People with diabetes are known to be more severely affected by COVID-19 than the general population. David Morris provides an overview of how to manage the illness in this group

The outbreak of a new viral infection in Wuhan, a city in Habei Province, China, became evident in December 2019. For most individuals who contract COVID-19 the disease is mild to moderate. Older people are disproportionately affected with serious disease, while children appear less likely to experience serious illness. A number of conditions are linked to increased severity of disease and poorer outcomes including both type 1 and type 2 diabetes. This article looks at why those with diabetes are at higher risk, and how to manage diabetes during the pandemic.

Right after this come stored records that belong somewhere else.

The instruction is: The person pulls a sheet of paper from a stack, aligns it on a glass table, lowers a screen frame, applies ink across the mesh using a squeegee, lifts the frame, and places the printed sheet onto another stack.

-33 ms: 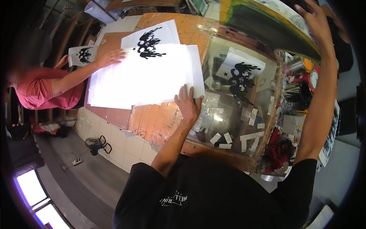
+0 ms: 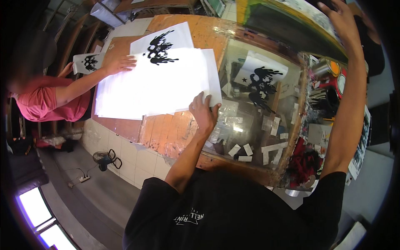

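Observation:
My left hand [image 2: 203,114] lies on the near right corner of a stack of white paper sheets [image 2: 166,91], fingers spread and palm down. My right hand [image 2: 343,23] reaches to the far right, by the upper edge of a tilted printing screen [image 2: 287,35]. Its fingers curl at a dark thing there, partly cut off by the picture's edge. On the glass plate [image 2: 239,110] sits a sheet with a black winged print [image 2: 262,83]. Another printed sheet [image 2: 160,46] sticks out behind the stack. A co-worker's hand [image 2: 121,64] rests on the stack's left side.
The co-worker, in a pink shirt [image 2: 46,96], holds a printed sheet [image 2: 89,62] in the other hand. Paint cans [image 2: 323,68] and red-black rags [image 2: 306,162] crowd a ledge right of the glass. Tape pieces [image 2: 275,148] dot the glass. A fan [image 2: 102,160] stands at lower left.

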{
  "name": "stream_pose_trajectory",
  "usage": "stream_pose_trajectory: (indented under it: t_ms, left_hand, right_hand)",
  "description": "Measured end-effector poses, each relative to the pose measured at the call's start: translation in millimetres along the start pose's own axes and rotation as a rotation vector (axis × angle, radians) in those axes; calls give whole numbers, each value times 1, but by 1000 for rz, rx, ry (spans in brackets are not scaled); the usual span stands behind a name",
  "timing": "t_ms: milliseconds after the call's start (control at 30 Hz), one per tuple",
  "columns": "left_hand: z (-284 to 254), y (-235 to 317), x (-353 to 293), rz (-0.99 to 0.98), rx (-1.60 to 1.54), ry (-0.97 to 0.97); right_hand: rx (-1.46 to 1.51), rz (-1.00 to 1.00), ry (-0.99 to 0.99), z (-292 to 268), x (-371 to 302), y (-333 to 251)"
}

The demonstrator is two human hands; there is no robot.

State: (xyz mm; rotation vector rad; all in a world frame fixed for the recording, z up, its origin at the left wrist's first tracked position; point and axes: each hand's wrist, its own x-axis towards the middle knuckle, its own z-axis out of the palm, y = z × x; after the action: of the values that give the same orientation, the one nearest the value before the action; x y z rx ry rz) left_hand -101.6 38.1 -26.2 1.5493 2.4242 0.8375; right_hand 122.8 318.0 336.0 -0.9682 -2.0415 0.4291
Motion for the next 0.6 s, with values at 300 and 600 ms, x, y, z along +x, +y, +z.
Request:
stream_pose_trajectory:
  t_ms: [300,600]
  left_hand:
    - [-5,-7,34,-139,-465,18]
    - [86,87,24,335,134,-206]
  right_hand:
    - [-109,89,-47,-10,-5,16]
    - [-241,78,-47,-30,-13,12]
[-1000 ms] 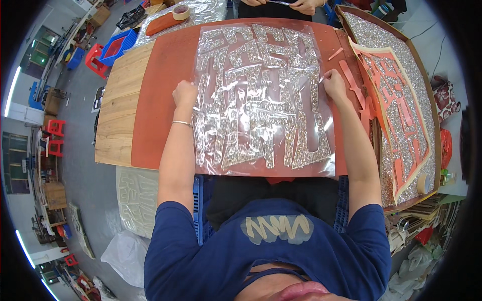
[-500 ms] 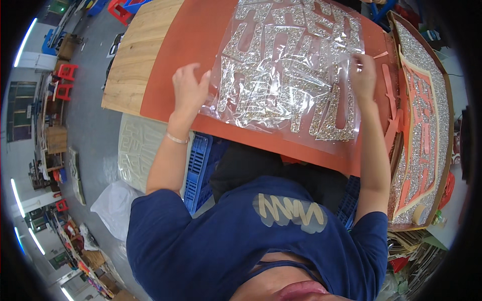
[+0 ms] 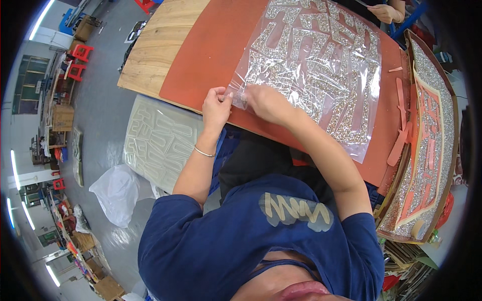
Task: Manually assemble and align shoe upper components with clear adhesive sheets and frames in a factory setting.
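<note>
A clear plastic film (image 3: 362, 153) with sparkling silver-gold letter-like shapes (image 3: 311, 65) lies on a red-orange mat (image 3: 201, 65). My left hand (image 3: 216, 110) is closed in a pinch at the film's near left corner, beside the mat's front edge. Right beside it, my right hand (image 3: 268, 104) has its fingers closed on the same corner, and the film there is puckered and lifted. Its fingertips are partly hidden behind the hand. Glare covers parts of the film.
The mat sits on a wooden table (image 3: 143, 65). At right stands a tray (image 3: 386, 232) of glitter with a framed stencil (image 3: 427, 150). Red-orange strips (image 3: 400, 143) lie near it. Across the table is another person's hand (image 3: 385, 12). A pale moulded sheet (image 3: 160, 135) and a white bag (image 3: 118, 193) are lower left.
My right hand has crossed left from the film's right edge to its near left corner. My left hand has come down and closed on that corner. Another person's hand has come into view.
</note>
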Demonstrator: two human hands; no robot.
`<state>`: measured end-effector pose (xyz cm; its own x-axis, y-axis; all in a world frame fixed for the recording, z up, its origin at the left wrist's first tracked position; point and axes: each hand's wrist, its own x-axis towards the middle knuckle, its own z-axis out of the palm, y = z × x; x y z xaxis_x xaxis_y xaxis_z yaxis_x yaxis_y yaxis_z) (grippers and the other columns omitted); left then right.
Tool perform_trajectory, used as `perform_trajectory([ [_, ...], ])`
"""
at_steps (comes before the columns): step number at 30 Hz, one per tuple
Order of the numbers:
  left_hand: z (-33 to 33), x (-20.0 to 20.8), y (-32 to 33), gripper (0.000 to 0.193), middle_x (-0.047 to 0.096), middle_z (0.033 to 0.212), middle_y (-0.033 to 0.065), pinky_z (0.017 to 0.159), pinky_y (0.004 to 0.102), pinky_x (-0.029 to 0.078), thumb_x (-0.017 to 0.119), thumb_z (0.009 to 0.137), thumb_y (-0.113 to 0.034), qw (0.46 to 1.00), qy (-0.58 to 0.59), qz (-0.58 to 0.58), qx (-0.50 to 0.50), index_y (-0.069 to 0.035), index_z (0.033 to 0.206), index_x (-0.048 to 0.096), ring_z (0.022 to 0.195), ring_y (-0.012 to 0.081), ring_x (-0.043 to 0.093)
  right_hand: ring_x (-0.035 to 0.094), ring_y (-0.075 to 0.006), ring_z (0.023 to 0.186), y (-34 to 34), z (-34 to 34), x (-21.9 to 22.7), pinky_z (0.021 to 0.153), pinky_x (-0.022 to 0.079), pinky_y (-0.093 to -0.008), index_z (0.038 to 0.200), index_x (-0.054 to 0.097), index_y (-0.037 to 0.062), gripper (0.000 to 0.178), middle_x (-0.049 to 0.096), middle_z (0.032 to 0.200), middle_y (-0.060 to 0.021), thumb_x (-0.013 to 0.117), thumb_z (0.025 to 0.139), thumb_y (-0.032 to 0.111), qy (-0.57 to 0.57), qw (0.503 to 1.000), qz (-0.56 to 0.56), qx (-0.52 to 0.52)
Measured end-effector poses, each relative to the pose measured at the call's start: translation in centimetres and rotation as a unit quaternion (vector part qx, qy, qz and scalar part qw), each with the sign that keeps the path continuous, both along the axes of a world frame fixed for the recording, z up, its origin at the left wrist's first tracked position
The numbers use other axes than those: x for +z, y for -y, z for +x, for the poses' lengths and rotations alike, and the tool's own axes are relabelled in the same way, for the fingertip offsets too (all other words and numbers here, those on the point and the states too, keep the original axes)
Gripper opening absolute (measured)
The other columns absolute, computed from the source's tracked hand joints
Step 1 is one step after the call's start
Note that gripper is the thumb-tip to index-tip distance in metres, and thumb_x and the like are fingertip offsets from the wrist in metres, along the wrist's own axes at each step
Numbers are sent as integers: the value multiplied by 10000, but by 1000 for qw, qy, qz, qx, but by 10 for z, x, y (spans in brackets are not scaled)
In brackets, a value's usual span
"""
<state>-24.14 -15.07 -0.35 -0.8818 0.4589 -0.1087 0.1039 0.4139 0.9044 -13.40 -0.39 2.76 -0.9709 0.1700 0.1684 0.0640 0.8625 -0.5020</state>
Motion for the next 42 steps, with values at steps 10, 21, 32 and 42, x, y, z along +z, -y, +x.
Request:
perform_trajectory([
  [10, 2, -4, 1, 316, 647, 779, 100, 520, 250, 531, 646, 824, -108, 1000, 12, 28, -3, 45, 1081, 543, 589, 124, 617, 577, -344, 935, -51, -54, -12, 798, 487, -416, 907, 671, 29, 192, 624, 988, -147, 574, 813, 166, 94, 991, 90, -25],
  [21, 12, -1, 11, 314, 524, 1194, 131, 789, 368, 468, 632, 813, -73, 951, -285, -21, -118, -79, 1126, 614, 971, 242, 549, 423, -327, 1250, 31, 97, -22, 1049, 316, -437, 1173, 534, -50, 534, 509, 1274, -192, 653, 798, 310, -58, 989, 134, -16],
  [32, -4, 35, 2, 303, 587, 1109, 100, 909, 385, 398, 532, 751, -26, 700, -554, -103, -440, -24, 1040, 624, 1070, 257, 511, 394, -353, 1269, 8, 137, -23, 1065, 288, -476, 1198, 507, -90, 602, 479, 1282, -236, 606, 833, 380, 27, 980, 118, -157],
  [42, 28, 46, -93, 436, 506, 1253, 214, 1005, 464, 349, 604, 837, -267, 741, -467, -107, -470, 40, 1141, 545, 1215, 374, 429, 585, -354, 814, -75, 143, 1, 716, 466, -429, 982, 589, -16, 170, 584, 846, -173, 565, 838, 71, -182, 905, 43, -381],
])
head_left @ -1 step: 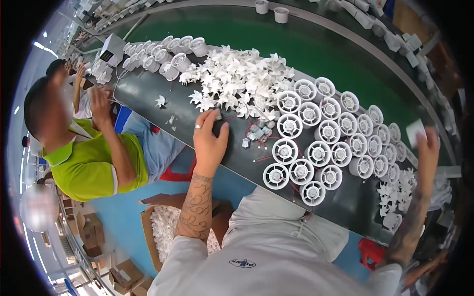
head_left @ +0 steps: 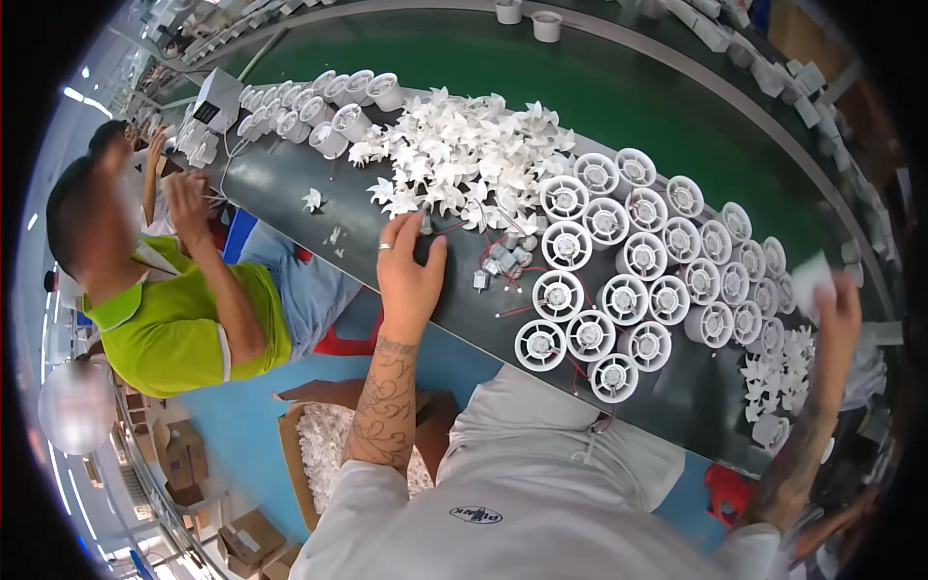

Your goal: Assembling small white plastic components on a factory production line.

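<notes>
My left hand (head_left: 410,275) is over the dark table, thumb and index finger curled about a small grey motor (head_left: 425,224) with a red wire. Beside it lies a small heap of similar motors (head_left: 505,257) with red wires. White star-shaped fan blades (head_left: 464,159) are piled just beyond my fingertips. At the far right, my right hand (head_left: 839,314) is raised, gripping a blurred white piece (head_left: 810,282) whose exact kind I cannot make out. Between my hands stand rows of round white spoked housings (head_left: 624,301).
Behind the table runs a green conveyor belt (head_left: 387,43). More white blades (head_left: 778,377) lie by my right forearm. A co-worker in a green shirt (head_left: 184,324) sits at the left, near several white cups (head_left: 350,121). Below stands an open carton (head_left: 295,464) of white parts.
My right hand has come down slightly with the white piece, toward me. My left hand has stayed in place by the blade pile.
</notes>
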`<state>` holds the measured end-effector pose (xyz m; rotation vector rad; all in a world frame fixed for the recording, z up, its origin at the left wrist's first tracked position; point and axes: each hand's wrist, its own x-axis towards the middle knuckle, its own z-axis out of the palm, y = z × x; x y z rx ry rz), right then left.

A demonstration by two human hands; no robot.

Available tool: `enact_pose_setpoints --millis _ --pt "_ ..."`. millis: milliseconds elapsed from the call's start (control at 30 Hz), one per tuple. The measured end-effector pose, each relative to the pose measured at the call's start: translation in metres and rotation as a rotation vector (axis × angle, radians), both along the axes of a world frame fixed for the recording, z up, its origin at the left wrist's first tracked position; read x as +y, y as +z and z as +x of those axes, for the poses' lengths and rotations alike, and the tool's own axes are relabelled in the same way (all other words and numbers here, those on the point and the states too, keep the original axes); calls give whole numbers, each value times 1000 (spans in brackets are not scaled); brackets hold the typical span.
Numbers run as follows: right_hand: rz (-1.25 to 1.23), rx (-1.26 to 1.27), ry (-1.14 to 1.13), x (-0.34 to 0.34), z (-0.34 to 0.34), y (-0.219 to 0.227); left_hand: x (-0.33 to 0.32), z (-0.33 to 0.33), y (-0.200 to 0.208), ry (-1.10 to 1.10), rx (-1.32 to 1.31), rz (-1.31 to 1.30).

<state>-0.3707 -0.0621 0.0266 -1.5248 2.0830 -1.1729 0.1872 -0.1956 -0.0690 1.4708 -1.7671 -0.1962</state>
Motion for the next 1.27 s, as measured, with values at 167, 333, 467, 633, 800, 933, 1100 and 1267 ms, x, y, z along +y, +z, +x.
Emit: enact_pose_setpoints --millis 167,333,467,633,800,933,1100,1267 --pt "-103 -108 -26 130 138 -16 -33 4 3 100 -58 -62" --pt "-3 272 -158 160 188 -67 -49 31 1 34 -346 13" --pt "-117 191 -199 151 203 -84 -41 54 9 109 -247 91" --pt "-211 226 -209 150 202 -88 -44 48 10 97 -336 49" --pt "-296 251 -185 152 194 -99 -15 32 26 16 263 201" --pt "-252 -163 -268 153 199 -87 63 -56 68 -361 557 361" --pt "-358 -1221 -80 138 228 -43 144 -135 86 -1078 452 441" --pt "-309 -1552 -23 133 235 -15 168 -170 95 -1126 293 385"
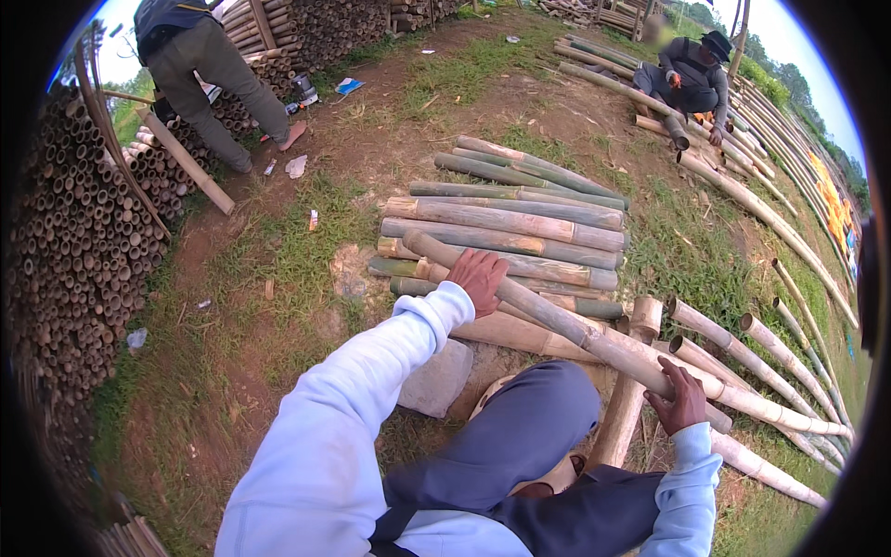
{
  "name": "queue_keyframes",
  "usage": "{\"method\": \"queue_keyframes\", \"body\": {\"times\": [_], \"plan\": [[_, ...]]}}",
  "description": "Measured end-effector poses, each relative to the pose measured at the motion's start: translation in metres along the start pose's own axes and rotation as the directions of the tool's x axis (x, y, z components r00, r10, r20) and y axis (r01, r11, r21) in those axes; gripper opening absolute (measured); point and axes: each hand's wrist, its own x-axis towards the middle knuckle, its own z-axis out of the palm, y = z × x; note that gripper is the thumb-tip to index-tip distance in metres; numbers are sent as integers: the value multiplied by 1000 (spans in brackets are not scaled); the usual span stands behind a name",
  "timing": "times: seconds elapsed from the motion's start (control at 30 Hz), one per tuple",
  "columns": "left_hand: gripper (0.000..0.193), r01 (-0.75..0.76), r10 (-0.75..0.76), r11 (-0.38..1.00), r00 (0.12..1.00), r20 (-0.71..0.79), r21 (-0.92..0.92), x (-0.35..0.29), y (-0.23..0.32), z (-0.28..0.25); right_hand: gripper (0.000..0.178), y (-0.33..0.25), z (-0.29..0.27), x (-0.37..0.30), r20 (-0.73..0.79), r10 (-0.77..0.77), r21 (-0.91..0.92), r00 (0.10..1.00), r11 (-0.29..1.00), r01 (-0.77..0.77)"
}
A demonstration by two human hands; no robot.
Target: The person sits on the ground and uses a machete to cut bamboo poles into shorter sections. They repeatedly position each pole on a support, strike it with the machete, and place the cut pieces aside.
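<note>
Across my lap area, a long greyish-brown bamboo pole [566, 325] slants from upper left down to the right. My left hand [478, 281] is wrapped over it toward its far-left end. Farther down the pole, my right hand [680, 397] closes round it near the lower right end. Beneath that part, a thick bamboo log [619, 423] lies crosswise. Just beyond my left hand, several cut bamboo lengths [506, 226], green and tan, lie side by side on the ground.
A flat grey stone [436, 379] sits by my knee. More long bamboo poles [742, 348] fan out at the right. Stacked bamboo [83, 213] rises at the left. One person [218, 79] bends over there; another person [691, 79] crouches among poles at far right.
</note>
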Motion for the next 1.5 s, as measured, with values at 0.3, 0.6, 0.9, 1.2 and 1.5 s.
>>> {"method": "queue_keyframes", "body": {"times": [0.3, 0.6, 0.9, 1.2, 1.5], "plan": [[46, 27, -17, 994, 996, 93, -109, 27, 27, 63, 59, 36, 13, -11, 62, 136, 120, 989, 982, -143], [61, 78, -69, 989, 995, 71, -126, 4, -25, 49, 58, 32, 44, 47, 44, -59, 107, 997, 993, 54], [69, 205, -193, 974, 973, 126, -94, -7, -57, 67, 54, 30, 81, 89, 94, -101, 142, 990, 986, 87], [70, 256, -246, 966, 948, 204, -26, -1, -60, 67, 53, 30, 85, 98, 135, -89, 178, 987, 982, 64], [68, 261, -244, 958, 960, 138, -120, -23, -71, 83, 53, 16, 84, 104, 104, -108, 79, 989, 992, 100]]}}
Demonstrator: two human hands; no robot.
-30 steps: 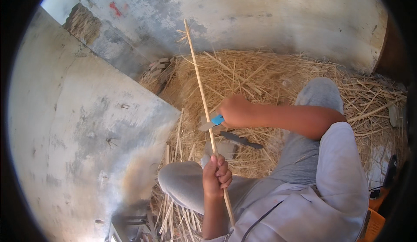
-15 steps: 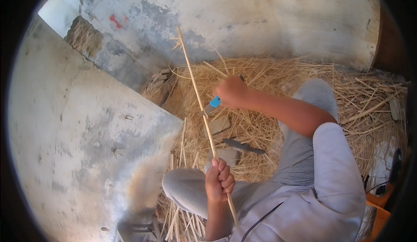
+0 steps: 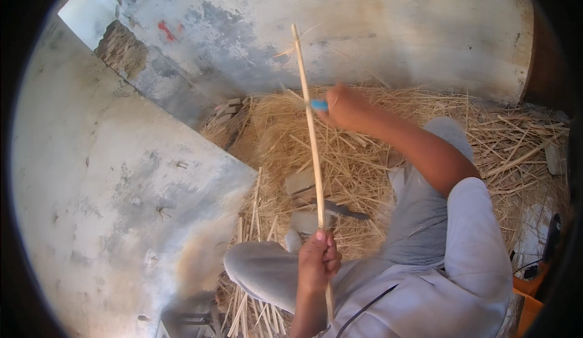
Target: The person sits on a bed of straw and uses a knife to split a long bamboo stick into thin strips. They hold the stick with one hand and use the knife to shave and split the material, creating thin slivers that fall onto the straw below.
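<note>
Head | left fingers [image 3: 331,256] clenched round pale stick's [image 3: 313,150] lower part | right fingers [image 3: 333,100], just right of stick, gripping blue tool [image 3: 319,105]

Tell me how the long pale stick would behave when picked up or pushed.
The long pale stick is probably fairly stiff, since its upper length shows little sag beyond the left hand. It looks light for its length: it is slender and one hand holds it near the lower end. It may splinter, as thin slivers stick out near its top.
</note>
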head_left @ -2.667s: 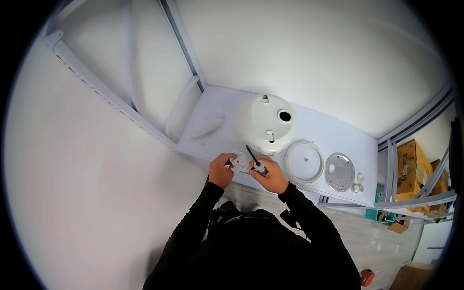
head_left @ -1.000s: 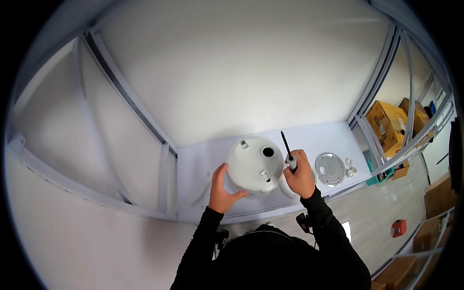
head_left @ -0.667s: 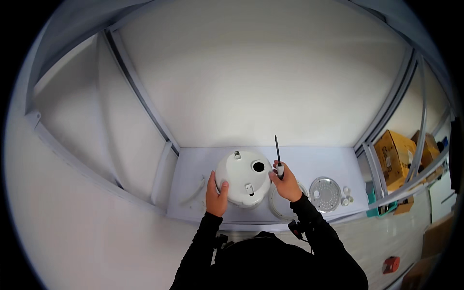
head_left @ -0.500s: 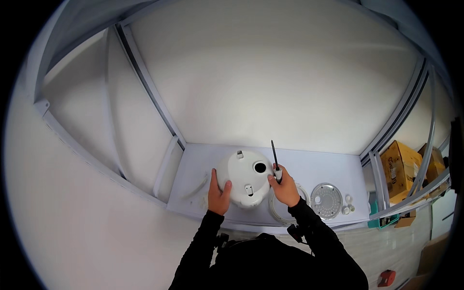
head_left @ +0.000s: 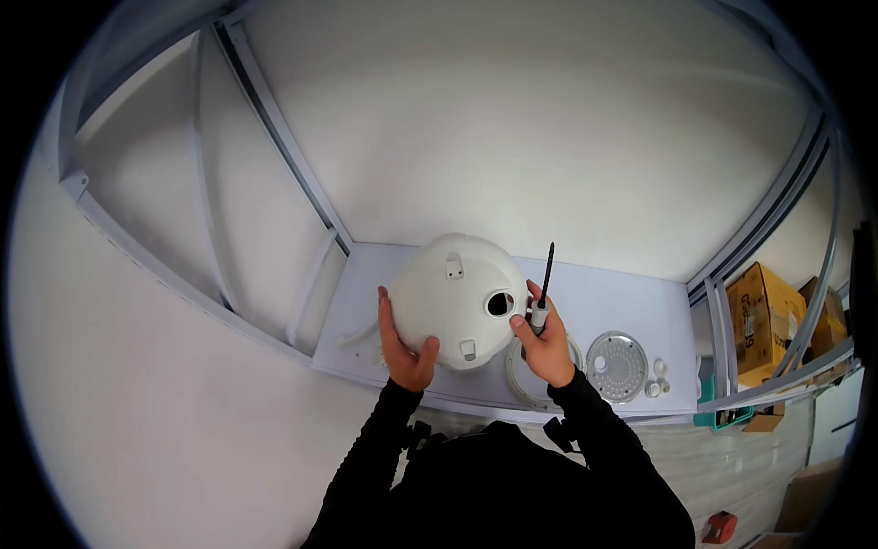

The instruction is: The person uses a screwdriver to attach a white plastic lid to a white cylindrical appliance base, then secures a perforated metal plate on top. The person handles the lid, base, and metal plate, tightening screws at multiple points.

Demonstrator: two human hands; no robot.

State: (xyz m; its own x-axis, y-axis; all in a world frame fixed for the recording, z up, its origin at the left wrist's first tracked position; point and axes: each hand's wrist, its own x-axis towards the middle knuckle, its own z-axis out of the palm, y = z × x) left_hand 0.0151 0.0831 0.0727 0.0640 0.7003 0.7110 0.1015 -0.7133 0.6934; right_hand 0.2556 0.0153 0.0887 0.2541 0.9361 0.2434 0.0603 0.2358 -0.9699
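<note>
Between my two hands I hold a rounded white plastic housing above the table, with a dark round hole and two small slotted bosses facing me. My left hand supports its left side, fingers along the edge and thumb on the face. At its right edge, my right hand steadies it with the thumb near the hole. That same hand grips a screwdriver, its dark shaft pointing up and away. Below my right hand lies a pale ring, partly covered by the hand and the housing.
Right of the ring lies a round perforated disc, with several small white parts beside it. A pale curved strip is on the table's left. Metal framing encloses the sides; cardboard boxes and a teal bin stand at right.
The housing has come up closer to me and tilted, looking larger. Both hands moved with it, and the screwdriver shifted right and upward.
</note>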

The outbreak of a new viral infection in Wuhan, a city in Habei Province, China, became evident in December 2019. The origin of the infection appeared to be a seafood market and it seems likely that the COVID-19 virus crossed from animals to humans. It was soon clear that serious lung disease and increased mortality were possible consequences of acquiring this infection. The disease proved highly contagious and quickly spread to cause a global pandemic, arriving in the UK in late January 2020 (Seewoodhary and Oozageer, 2020).

The virus responsible for the disease known as COVID-19 was identified as SARS-CoV-2 (severe acute respiratory syndrome coronavirus 2), which belongs to the coronavirus group of viruses that commonly cause mild upper respiratory disease. Structurally the coronaviruses are composed of a single-strand of RNA surrounded by a lipid envelope that appears spherical under an electron microscope with a crown or ‘corona’ of spikes on the surface. Coronaviruses were also responsible for the epidemics of SARS-CoV in 2002 in China and MERS-CoV in 2012 in Saudi Arabia (BMJ Best Practice, 2020).